To the Peoples of the Anishinaabeg, Mishiikenh, the mud turtle, respectively Mikinaak, the snapping turtle, are two related aadizoogaanag (spirit grandfathers) who were appointed as the chief bearers of good dreams and ideals from the spirit world, and who taught the Anishinaabeg healing and communication. Along with Miskwaadesi, the painted turtle, they are part of the great Wawaazisii or Bullhead doodem division, a group consisting of clans primarily charged with Teaching and Healing.

Turtle teaches the People healing and communication with the Mystery World.
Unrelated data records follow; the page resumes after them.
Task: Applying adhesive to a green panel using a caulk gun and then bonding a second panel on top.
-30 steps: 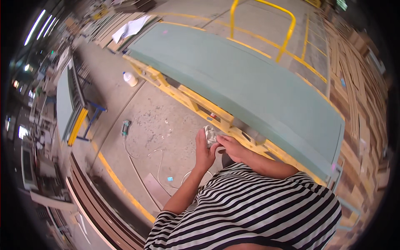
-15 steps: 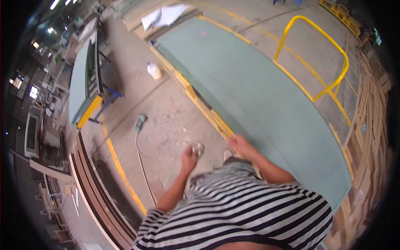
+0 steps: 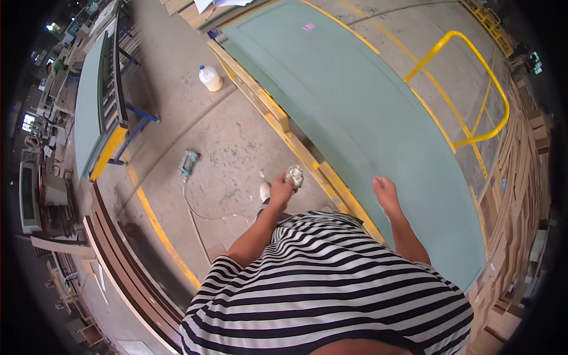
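In my left hand [image 3: 281, 190], closed in front of my body, is a roundish lump of whitish, silvery material [image 3: 294, 176]; I cannot tell exactly what it is. My right hand [image 3: 385, 192] hovers over or rests near the left part of a long grey-green panel [image 3: 355, 112], its fingers curled in. Whatever those fingers may hold is hidden. The panel lies on a yellow-edged cart [image 3: 277, 125]. A small pink patch [image 3: 308, 26] shows near the panel's far end.
On the floor to the left lie a teal power tool [image 3: 190, 161] with a trailing hose and, farther off, a white jug [image 3: 210, 78]. A second panel [image 3: 89, 106] rests on a roller stand. Yellow rail [image 3: 507, 112] and wood strips [image 3: 515, 160] border the right; brown boards [image 3: 127, 254], lower left.
My right hand has gone from the panel's left edge to a spot farther right, over the panel. My left hand is farther forward with the whitish lump. The whole view has shifted.
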`<control>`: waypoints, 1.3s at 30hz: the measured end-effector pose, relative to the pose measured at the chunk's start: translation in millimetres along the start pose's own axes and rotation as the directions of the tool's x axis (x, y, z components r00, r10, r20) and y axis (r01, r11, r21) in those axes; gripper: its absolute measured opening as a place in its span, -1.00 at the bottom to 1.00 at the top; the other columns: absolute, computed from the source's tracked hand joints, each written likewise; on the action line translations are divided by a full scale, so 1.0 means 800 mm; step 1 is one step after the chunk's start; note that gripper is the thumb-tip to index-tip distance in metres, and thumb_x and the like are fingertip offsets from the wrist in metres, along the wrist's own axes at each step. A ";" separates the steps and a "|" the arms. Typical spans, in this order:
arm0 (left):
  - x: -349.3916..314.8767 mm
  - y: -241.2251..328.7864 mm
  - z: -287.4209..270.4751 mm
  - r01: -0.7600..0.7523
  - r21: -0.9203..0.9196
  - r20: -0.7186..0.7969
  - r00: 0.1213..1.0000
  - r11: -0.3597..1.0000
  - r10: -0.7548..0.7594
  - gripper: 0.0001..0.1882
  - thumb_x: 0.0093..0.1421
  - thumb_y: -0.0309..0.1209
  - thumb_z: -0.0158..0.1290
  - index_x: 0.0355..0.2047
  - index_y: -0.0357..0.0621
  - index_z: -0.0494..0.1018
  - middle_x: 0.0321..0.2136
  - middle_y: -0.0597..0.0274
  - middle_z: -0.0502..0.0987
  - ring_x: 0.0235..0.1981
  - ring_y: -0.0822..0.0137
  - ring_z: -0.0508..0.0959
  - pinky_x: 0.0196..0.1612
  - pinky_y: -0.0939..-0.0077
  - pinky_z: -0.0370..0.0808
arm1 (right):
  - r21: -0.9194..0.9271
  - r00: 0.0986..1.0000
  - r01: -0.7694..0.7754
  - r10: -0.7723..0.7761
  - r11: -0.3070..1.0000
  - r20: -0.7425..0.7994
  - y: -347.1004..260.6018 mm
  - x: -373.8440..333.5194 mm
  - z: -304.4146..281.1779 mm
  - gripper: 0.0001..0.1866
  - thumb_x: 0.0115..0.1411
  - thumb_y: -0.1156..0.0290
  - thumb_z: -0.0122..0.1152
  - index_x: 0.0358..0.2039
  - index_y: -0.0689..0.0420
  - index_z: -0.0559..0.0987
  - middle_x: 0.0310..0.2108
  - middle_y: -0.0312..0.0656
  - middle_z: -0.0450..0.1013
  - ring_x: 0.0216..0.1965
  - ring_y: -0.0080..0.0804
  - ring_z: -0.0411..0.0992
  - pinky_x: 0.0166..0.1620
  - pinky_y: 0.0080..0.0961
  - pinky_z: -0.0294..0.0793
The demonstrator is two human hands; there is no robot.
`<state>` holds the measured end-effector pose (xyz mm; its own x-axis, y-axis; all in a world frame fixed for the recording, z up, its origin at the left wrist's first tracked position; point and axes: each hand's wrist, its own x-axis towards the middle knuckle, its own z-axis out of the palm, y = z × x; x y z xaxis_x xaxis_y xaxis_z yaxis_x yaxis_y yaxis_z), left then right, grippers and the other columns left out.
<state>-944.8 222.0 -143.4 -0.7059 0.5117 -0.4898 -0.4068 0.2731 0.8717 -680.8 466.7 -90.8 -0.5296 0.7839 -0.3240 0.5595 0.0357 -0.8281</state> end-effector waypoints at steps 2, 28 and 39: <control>0.013 0.035 -0.028 0.003 -0.055 0.047 0.999 0.999 0.000 -0.69 0.20 -0.50 -0.06 -0.06 -0.28 0.49 -0.45 0.23 0.55 -0.54 0.46 0.49 -0.51 0.56 0.42 | 0.034 0.999 -0.038 0.039 0.999 -0.032 0.022 -0.024 0.034 -0.72 0.26 0.26 0.15 -0.18 0.22 0.55 -0.45 -0.33 0.45 -0.41 -0.60 0.35 -0.32 -0.58 0.37; 0.418 0.305 -0.338 -0.089 -0.043 -0.209 0.975 0.995 0.078 -0.59 0.12 -0.56 0.01 0.01 -0.39 0.35 -0.21 0.03 0.54 -0.27 0.27 0.57 -0.20 0.42 0.53 | -0.278 0.934 -0.015 0.112 0.961 0.338 -0.114 0.218 0.366 -0.65 0.16 0.17 0.15 -0.34 0.24 0.62 -0.47 -0.08 0.55 -0.43 -0.34 0.51 -0.33 -0.41 0.46; 0.712 0.491 -0.462 -0.209 0.130 -0.273 0.932 0.969 0.238 -0.52 0.04 -0.55 0.01 0.02 -0.43 0.34 -0.16 -0.02 0.51 -0.20 0.26 0.54 -0.18 0.43 0.50 | -0.116 0.994 -0.079 0.087 0.990 0.063 -0.337 0.360 0.427 -0.68 0.14 0.22 0.11 -0.47 0.25 0.60 -0.59 -0.06 0.51 -0.51 -0.25 0.51 -0.36 -0.35 0.46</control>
<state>-1721.1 320.0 -85.5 -0.9130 0.3195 -0.2536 -0.1713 0.2638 0.9492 -1201.7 471.2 -117.2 -0.5183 0.7435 -0.4226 0.6699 0.0458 -0.7410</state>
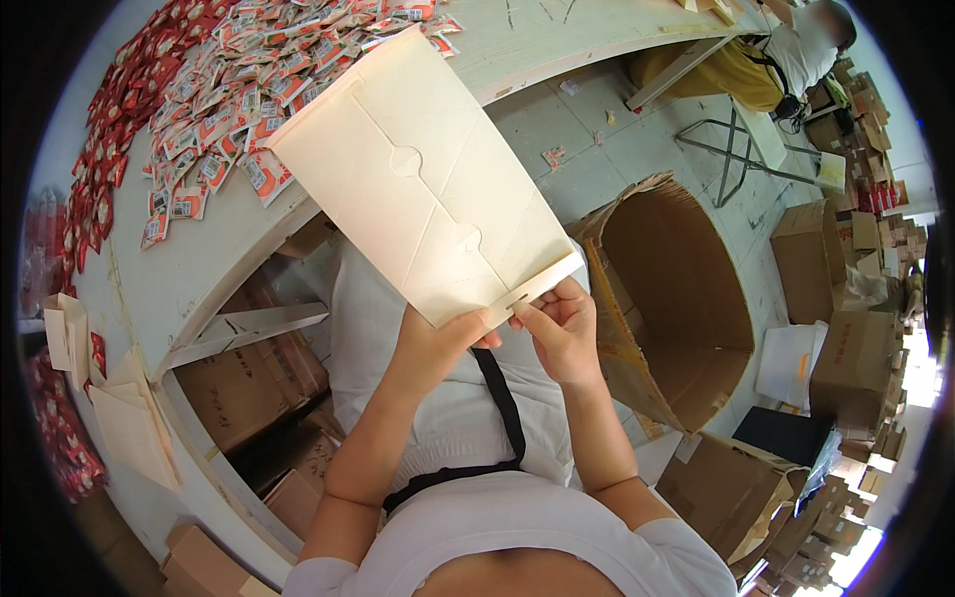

Although physically the slowest of all creatures, he/she symbolizes swiftness of the mind and is regarded as a master of communication (of thought). 

Having served mankind by offering his back as a refuge to the supernatural creator Giizhigookwe (Sky Woman), and by lending his shell for the re-creation of Anishinaabe Aki (the world), the turtle, as a token of appreciation, was endowed with unique powers, enabling him to interchange his physical and incorporeal qualities, and travel backward and forward in time.

For this reason the jaasakiidjig, the Midewiwin specialists often referred to as Shaking Tent Seers, and who claim to draw their spiritual healing power from the Thunder Beings, elected the turtle as their patron. Turtle stands for communication and for possessing a quick and agile mind, and Turtle Clan members make it their priority in life to emulate his communal talents and his aptitude of social interaction; some fulfill their tasks in life as healers and thinkers.